Buat sebagian besar orang, nama Nusakambangan terkesan menakutkan. Tapi sebenarnya, di balik citra “pulau penjara”, tempat ini punya sistem pembinaan yang cukup ketat dan terstruktur.
Setiap narapidana yang dikirim ke sana akan menjalani serangkaian pemeriksaan, asesmen risiko, hingga penyesuaian program pembinaan sesuai profil kasusnya.
Untuk napi narkotika seperti Ammar Zoni, fokusnya biasanya pada rehabilitasi, kegiatan keagamaan, dan pembinaan mental.
Meskipun suasananya jauh lebih disiplin dibanding lapas kota, banyak mantan napi mengaku pembinaan di Nusakambangan justru membuat mereka lebih sadar dan fokus untuk berubah.
Kasus Ammar Zoni bisa jadi cermin betapa berat perjuangan seseorang untuk benar-benar lepas dari jerat narkoba.
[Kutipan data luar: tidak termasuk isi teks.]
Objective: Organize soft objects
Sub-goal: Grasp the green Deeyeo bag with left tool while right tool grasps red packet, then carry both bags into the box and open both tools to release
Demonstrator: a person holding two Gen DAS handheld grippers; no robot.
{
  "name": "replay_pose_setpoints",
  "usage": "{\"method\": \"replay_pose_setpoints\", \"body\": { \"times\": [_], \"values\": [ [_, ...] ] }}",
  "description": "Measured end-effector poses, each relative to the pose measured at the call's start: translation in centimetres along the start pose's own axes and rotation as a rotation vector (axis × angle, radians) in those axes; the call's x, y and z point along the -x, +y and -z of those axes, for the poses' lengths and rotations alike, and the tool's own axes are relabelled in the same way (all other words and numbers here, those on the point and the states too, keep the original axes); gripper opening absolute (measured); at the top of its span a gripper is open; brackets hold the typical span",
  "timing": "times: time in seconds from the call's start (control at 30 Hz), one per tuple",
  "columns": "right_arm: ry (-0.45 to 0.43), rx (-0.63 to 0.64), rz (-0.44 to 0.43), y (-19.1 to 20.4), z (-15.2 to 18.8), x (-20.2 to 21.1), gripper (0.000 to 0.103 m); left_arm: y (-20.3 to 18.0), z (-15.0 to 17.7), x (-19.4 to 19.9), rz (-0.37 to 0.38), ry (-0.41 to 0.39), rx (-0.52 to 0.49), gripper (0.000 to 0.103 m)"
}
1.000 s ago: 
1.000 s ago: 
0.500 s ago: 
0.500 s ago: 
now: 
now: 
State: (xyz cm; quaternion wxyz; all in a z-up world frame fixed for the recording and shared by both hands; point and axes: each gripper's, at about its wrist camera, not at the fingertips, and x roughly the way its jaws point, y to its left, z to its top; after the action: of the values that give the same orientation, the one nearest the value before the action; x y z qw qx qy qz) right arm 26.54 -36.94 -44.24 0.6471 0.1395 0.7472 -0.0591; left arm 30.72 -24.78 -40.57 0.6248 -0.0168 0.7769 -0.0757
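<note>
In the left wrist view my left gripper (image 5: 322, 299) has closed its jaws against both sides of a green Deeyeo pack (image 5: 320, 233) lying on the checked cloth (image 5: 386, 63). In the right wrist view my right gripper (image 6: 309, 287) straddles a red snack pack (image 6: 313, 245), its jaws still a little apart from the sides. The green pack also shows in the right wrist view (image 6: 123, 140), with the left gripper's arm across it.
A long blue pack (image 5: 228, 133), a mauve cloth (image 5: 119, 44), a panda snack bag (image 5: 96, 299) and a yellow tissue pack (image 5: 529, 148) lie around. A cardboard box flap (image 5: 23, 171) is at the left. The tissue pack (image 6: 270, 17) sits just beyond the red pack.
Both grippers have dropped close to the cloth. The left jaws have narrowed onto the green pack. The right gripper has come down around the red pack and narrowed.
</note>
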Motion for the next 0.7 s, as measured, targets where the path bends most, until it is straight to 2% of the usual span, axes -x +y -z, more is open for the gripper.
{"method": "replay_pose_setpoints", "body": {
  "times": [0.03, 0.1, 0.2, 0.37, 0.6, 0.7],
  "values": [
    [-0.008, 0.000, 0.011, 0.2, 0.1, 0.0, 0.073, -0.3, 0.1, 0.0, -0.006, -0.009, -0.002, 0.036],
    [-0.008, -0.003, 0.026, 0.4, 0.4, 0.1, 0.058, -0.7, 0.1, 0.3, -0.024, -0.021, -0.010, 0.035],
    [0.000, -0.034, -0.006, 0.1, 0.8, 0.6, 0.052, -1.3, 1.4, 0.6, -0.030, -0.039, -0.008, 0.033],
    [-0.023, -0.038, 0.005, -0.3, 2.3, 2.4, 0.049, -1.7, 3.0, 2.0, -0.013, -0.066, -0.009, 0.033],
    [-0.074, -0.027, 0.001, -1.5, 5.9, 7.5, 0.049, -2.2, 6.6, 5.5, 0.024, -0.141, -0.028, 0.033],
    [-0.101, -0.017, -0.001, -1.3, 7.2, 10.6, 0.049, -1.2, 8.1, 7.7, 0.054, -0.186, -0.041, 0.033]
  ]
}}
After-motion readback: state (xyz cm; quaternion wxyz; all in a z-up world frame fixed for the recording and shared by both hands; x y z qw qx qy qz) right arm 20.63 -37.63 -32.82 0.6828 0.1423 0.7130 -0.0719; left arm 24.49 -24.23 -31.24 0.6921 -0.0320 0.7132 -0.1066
Meskipun sudah pernah mencoba bangkit, lingkungan, tekanan, dan godaan dunia hiburan bisa jadi tantangan besar.
Karena itu, langkah pemindahan ke Nusakambangan bukan hanya soal hukuman, tapi juga kesempatan agar ia benar-benar menjauh dari distraksi luar dan fokus memperbaiki diri.
Publik, tentu saja, berharap ini jadi momentum terakhir bagi Ammar. Banyak yang bilang, karier bisa dibangun ulang, tapi kepercayaan publik hanya bisa kembali kalau seseorang menunjukkan perubahan nyata.
Kabar Ammar Zoni dipindah ke Nusakambangan mungkin mengejutkan, tapi semoga langkah ini bisa membawa dampak positif.
Di satu sisi, publik perlu melihat bahwa hukum tetap ditegakkan tanpa pandang bulu. Di sisi lain, ada harapan bahwa Ammar bisa menjalani masa pembinaannya dengan baik dan benar-benar bangkit setelah ini.
Setiap orang berhak mendapatkan kesempatan kedua, termasuk seorang publik figur.
Semoga dari balik dinding Nusakambangan, Ammar Zoni menemukan ketenangan, kesadaran, dan semangat baru untuk menata hidupnya lagi jauh dari narkoba dan masalah hukum.